**What is expected:** Copy the entire listing, down to the final line, exactly.

**Data:**

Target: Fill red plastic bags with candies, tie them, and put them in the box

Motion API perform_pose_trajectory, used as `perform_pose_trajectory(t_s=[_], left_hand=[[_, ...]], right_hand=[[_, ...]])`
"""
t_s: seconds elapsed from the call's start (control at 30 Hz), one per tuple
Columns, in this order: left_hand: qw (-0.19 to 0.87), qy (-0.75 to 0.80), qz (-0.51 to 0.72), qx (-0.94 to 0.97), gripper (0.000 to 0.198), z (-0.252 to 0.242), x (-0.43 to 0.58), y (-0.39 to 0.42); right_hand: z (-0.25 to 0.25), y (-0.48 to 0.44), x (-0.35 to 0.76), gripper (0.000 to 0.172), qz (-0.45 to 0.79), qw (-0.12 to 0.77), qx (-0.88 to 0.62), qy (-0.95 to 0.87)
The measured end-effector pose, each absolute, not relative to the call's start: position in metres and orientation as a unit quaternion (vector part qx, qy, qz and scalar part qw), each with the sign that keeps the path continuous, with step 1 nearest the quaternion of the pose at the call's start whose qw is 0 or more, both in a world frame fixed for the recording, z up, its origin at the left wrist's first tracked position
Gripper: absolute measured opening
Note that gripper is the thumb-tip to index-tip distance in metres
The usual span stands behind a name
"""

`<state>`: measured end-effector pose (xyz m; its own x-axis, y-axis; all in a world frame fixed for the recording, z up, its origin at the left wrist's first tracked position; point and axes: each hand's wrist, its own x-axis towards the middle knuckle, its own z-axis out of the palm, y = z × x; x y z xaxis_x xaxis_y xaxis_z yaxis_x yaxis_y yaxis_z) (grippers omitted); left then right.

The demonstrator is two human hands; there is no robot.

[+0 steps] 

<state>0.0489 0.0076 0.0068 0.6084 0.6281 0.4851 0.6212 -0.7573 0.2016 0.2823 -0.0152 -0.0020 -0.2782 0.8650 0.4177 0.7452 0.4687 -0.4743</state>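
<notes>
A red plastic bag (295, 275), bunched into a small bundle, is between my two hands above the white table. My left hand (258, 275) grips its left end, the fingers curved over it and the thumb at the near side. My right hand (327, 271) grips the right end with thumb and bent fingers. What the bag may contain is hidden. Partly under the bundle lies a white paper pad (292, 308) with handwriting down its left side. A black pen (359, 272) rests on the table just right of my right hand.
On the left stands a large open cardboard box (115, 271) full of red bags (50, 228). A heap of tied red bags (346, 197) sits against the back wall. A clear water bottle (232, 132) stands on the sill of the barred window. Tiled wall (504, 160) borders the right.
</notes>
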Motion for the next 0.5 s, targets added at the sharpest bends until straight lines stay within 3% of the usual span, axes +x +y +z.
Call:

**Answer box:**
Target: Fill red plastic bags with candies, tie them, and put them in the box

Motion API perform_pose_trajectory, used as `perform_pose_trajectory(t_s=[_], left_hand=[[_, ...]], right_hand=[[_, ...]])`
"""
t_s: seconds elapsed from the call's start (control at 30 Hz), one per tuple
Columns, in this order: left_hand: qw (-0.19 to 0.87), qy (-0.75 to 0.80), qz (-0.51 to 0.72), qx (-0.94 to 0.97), gripper (0.000 to 0.198), z (-0.252 to 0.242), x (-0.43 to 0.58), y (-0.39 to 0.42); right_hand: z (-0.25 to 0.25), y (-0.48 to 0.44), x (-0.35 to 0.76), gripper (0.000 to 0.172), qz (-0.45 to 0.79), qw (-0.12 to 0.77), qx (-0.88 to 0.62), qy (-0.95 to 0.87)
The measured end-effector pose, each absolute, not relative to the call's start: position in metres and orientation as a unit quaternion (vector part qx, qy, qz and scalar part qw), each with the sign that keeps the path continuous, with step 1 nearest the quaternion of the pose at the call's start whose qw is 0 or more, both in a world frame fixed for the recording, z up, its origin at the left wrist's first tracked position
Gripper: absolute measured opening
Note that gripper is the thumb-tip to index-tip distance in metres
The usual span stands behind a name
"""

`<state>`: measured end-effector pose (xyz m; its own x-axis, y-axis; all in a world frame fixed for the recording, z up, its origin at the left wrist's first tracked position; point and axes: each hand's wrist, its own x-axis towards the middle knuckle, its own z-axis out of the palm, y = z × x; x y z xaxis_x xaxis_y xaxis_z yaxis_x yaxis_y yaxis_z) (grippers omitted); left then right.

The demonstrator is two human hands; there is no robot.

[+0 steps] 

<state>0.0489 0.0076 0.0068 0.6084 0.6281 0.4851 0.6212 -0.7573 0.2016 0.2823 -0.0152 -0.0020 -0.2782 0.8650 0.4177 0.7452 0.4687 -0.4743</state>
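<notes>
A red plastic bag (295, 275), bunched into a small bundle, is between my two hands above the white table. My left hand (258, 275) grips its left end, the fingers curved over it and the thumb at the near side. My right hand (327, 271) grips the right end with thumb and bent fingers. What the bag may contain is hidden. Partly under the bundle lies a white paper pad (292, 308) with handwriting down its left side. A black pen (359, 272) rests on the table just right of my right hand.
On the left stands a large open cardboard box (115, 271) full of red bags (50, 228). A heap of tied red bags (346, 197) sits against the back wall. A clear water bottle (232, 132) stands on the sill of the barred window. Tiled wall (504, 160) borders the right.
</notes>
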Motion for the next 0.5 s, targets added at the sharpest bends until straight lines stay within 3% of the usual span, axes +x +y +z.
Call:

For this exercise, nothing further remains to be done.